• Your instructions:
Please retype all of the records below word for word, leaving out any pictures.
:::
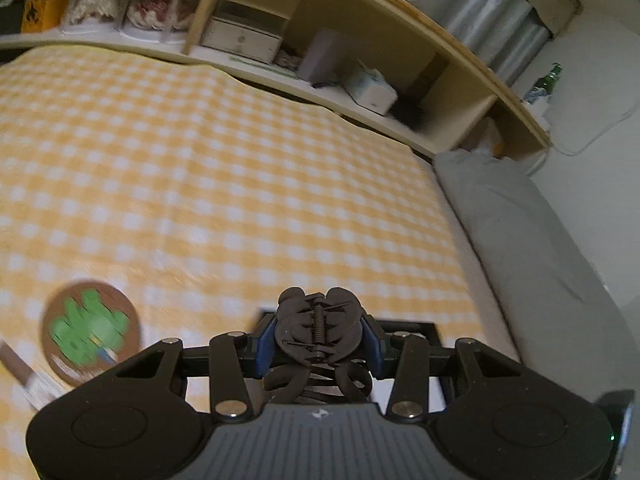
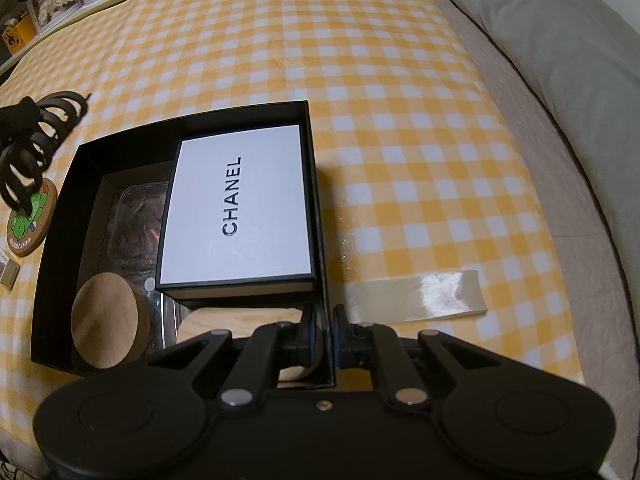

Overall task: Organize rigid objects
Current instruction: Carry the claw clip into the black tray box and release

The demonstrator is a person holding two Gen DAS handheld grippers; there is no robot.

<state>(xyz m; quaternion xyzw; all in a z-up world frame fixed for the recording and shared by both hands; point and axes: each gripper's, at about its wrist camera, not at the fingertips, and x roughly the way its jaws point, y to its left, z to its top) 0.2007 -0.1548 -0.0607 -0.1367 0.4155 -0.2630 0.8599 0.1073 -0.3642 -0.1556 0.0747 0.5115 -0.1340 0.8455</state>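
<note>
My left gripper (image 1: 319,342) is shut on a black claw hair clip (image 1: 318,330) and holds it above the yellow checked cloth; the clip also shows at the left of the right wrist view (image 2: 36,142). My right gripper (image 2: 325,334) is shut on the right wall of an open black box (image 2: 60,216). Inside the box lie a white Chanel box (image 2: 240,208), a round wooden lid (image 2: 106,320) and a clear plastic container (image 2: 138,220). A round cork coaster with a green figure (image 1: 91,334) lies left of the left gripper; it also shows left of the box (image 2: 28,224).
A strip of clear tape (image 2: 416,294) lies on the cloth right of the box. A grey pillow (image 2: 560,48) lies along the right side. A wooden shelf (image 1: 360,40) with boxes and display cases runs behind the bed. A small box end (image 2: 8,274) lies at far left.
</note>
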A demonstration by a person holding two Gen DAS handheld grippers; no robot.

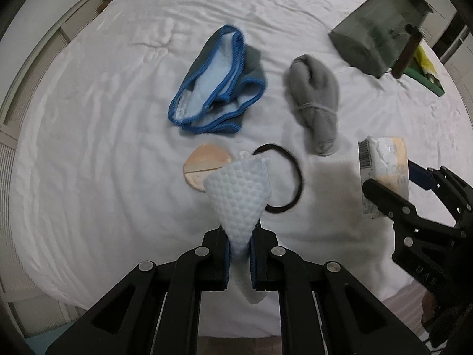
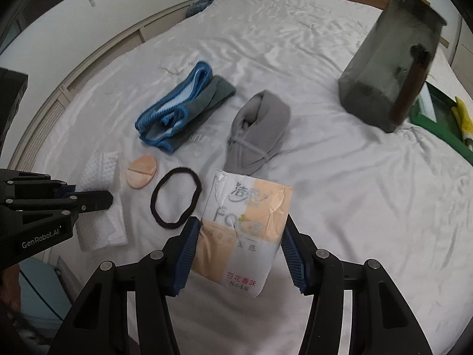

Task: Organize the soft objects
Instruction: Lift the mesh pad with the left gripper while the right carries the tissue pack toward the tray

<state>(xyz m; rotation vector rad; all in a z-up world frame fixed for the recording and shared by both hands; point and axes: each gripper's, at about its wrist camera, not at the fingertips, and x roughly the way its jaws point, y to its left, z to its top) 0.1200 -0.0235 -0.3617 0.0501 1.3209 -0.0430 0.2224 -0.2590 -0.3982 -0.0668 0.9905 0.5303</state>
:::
• Completed task:
Overall task: Organize rigid objects
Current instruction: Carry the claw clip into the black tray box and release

The demonstrator is a person holding two Gen DAS handheld grippers; there is no robot.

<state>(xyz m; quaternion xyzw; all in a z-up world frame fixed for the recording and shared by both hands; point and axes: each gripper's, at about its wrist camera, not at the fingertips, and x roughly the way its jaws point, y to its left, z to its top) 0.2007 -0.1548 -0.0607 -0.1367 0.4155 -0.2630 0.8599 0.1073 -0.3642 -0.1556 0.0747 0.5115 -0.1340 0.8455</state>
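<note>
My left gripper (image 1: 319,342) is shut on a black claw hair clip (image 1: 318,330) and holds it above the yellow checked cloth; the clip also shows at the left of the right wrist view (image 2: 36,142). My right gripper (image 2: 325,334) is shut on the right wall of an open black box (image 2: 60,216). Inside the box lie a white Chanel box (image 2: 240,208), a round wooden lid (image 2: 106,320) and a clear plastic container (image 2: 138,220). A round cork coaster with a green figure (image 1: 91,334) lies left of the left gripper; it also shows left of the box (image 2: 28,224).
A strip of clear tape (image 2: 416,294) lies on the cloth right of the box. A grey pillow (image 2: 560,48) lies along the right side. A wooden shelf (image 1: 360,40) with boxes and display cases runs behind the bed. A small box end (image 2: 8,274) lies at far left.
</note>
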A demonstration by a person holding two Gen DAS handheld grippers; no robot.


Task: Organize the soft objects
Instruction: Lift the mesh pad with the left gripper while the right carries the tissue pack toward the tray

<state>(xyz m; rotation vector rad; all in a z-up world frame fixed for the recording and shared by both hands; point and axes: each gripper's, at about its wrist camera, not at the fingertips, and x roughly the way its jaws point, y to its left, z to its top) 0.1200 -0.0235 -0.3617 0.0501 1.3209 -0.0430 0.2224 -0.2590 -0.3982 -0.0668 0.9905 0.5303</state>

The response has been given in full.